What to work on
With the line containing "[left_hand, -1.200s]" as the starting point, output the remaining lines of the data exactly as they are, through the last.

Exercise inputs
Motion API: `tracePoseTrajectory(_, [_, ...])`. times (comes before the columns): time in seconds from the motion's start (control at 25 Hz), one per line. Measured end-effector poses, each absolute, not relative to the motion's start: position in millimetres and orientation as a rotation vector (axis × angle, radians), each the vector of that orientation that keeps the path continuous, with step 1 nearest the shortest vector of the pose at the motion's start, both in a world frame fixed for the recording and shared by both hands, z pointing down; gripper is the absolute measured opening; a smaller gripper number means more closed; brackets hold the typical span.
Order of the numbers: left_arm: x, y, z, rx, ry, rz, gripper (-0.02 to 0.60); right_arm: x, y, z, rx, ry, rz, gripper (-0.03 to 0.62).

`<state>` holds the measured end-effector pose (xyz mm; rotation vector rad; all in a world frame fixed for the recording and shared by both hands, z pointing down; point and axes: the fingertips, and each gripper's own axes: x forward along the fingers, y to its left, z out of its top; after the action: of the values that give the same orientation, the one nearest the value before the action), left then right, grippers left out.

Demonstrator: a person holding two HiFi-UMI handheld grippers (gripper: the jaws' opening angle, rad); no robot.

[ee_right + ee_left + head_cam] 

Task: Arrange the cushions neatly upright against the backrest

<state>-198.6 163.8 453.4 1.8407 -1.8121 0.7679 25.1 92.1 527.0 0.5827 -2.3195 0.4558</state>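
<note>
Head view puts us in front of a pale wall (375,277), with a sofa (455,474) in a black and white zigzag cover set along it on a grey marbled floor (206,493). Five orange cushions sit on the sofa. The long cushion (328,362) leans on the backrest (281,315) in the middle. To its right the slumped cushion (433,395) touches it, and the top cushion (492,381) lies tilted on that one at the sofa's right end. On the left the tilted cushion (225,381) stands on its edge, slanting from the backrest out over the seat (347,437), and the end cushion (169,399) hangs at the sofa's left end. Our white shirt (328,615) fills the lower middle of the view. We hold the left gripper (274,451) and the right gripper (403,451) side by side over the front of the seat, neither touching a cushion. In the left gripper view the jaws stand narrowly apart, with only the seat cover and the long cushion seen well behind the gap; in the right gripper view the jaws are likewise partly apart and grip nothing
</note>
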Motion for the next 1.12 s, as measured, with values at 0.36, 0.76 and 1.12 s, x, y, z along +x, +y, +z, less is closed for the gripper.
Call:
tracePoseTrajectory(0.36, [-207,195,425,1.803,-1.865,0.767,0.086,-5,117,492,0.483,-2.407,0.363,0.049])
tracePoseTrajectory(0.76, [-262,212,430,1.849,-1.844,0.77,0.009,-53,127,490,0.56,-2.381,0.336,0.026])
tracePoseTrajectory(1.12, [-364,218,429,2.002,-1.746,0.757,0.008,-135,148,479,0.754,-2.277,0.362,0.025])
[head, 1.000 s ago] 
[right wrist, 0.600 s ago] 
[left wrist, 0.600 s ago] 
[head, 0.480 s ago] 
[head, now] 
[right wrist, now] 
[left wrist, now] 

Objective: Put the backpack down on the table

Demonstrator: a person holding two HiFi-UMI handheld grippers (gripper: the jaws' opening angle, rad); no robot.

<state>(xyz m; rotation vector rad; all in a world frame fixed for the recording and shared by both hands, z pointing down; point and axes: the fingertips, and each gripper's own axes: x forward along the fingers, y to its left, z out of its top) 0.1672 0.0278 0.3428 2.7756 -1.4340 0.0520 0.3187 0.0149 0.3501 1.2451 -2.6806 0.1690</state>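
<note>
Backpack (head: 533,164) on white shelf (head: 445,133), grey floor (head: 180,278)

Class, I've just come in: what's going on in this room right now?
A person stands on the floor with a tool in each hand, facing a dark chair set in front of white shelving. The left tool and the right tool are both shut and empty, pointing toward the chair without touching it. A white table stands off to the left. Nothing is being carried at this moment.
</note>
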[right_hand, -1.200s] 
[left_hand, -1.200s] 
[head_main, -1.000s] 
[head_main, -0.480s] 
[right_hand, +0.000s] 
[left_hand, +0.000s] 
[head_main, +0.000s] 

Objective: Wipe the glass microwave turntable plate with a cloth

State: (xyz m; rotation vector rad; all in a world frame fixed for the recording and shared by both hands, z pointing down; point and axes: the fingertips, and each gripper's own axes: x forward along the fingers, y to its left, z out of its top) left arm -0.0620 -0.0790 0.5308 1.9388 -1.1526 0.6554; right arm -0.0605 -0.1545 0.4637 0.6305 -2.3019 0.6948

Solution to this problem
[left_hand, -1.200s] 
[head_main, -1.000s] 
[head_main, -0.480s] 
[right_hand, +0.000s] 
[left_hand, +0.000s] 
[head_main, +0.000s] 

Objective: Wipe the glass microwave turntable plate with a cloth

State: (xyz m; rotation vector rad; all in a world frame fixed for the recording and shared by both hands, z pointing down; point and axes: the fingertips, and each gripper's own axes: x forward along the fingers, y to its left, z out of its top) left arm -0.0620 -0.0790 0.5308 1.9388 -1.1526 0.6554; right arm -0.0605 -0.1545 0.4637 0.6305 -2.3019 0.6948

What has been written completes the answer.